Originally built in the 1990s, this three-storey house has been transformed into a luxurious and modern home.

For the owner, the challenge was to combine high-end finishes, textures and materials with treasures from family travels, photos and favourite artwork. “We did not want a home that would function as a stark monument to architecture, but a museum to our lives,” he says.

With clever use of glass, mirrors and metallic accents, light is reflected all around. “The space is magical. It almost seems as if the house is smiling,” he says. The ground floor is an open-plan living area, encompassing a kitchen, lounge, dining room and spacious covered patio.

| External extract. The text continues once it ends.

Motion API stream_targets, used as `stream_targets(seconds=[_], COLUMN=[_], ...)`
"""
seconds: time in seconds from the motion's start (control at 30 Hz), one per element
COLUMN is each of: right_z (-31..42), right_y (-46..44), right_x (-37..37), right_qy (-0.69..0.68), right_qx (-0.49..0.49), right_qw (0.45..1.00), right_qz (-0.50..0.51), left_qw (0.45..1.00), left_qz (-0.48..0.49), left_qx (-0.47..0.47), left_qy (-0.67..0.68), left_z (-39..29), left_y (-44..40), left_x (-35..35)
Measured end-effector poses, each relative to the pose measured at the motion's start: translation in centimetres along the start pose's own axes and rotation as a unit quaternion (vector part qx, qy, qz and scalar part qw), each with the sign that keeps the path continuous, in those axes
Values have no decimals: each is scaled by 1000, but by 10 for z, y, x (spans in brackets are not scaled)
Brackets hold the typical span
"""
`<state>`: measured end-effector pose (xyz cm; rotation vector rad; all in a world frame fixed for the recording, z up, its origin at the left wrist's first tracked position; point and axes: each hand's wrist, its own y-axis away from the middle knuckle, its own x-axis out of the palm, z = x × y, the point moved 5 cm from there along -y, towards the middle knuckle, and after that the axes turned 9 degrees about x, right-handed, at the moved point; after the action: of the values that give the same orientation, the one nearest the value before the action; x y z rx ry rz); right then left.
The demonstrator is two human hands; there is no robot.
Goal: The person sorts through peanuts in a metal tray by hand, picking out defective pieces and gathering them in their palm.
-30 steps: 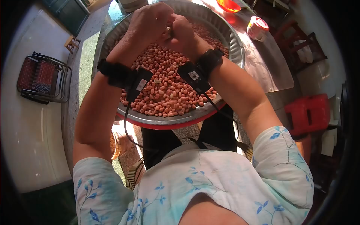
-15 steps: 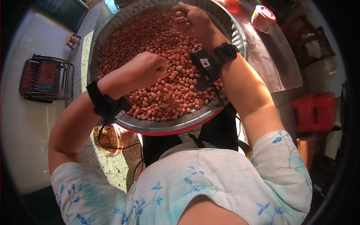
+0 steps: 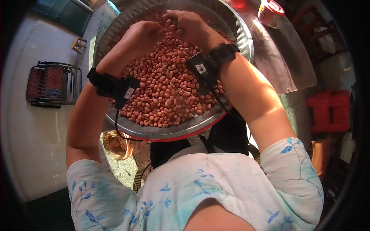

It’s a great place for entertaining, as the areas are within conversational distance of one another, and the space has been personalised with a laser-cut feature wall. The ode to the past is in the form of a grand piano, a heritage piece that sits well among the modern finishes.

The three levels are connected by an impressive atrium, with stairs wrapping around copper pendant lights that serve as a link between the floors.

On the mezzanine floor, a sculptural entrance features glass, steel and composite wood as a prelude of what lies within.

Three en-suite bedrooms are accommodated on the top storey, connected by a high-ceilinged library, which houses a carefully collected selection of books.

All of the bedrooms and bathrooms have been decorated in a luxe, sleek style, with the main bedroom even having a jetted hot tub on its balcony for champagne under the stars.

The transformation of this home has delivered a rejuvenated space incorporating the old and the new. “Building on an existing structure and memory is difficult and costly, emotionally as well, but the result is magnificent,” the owner says.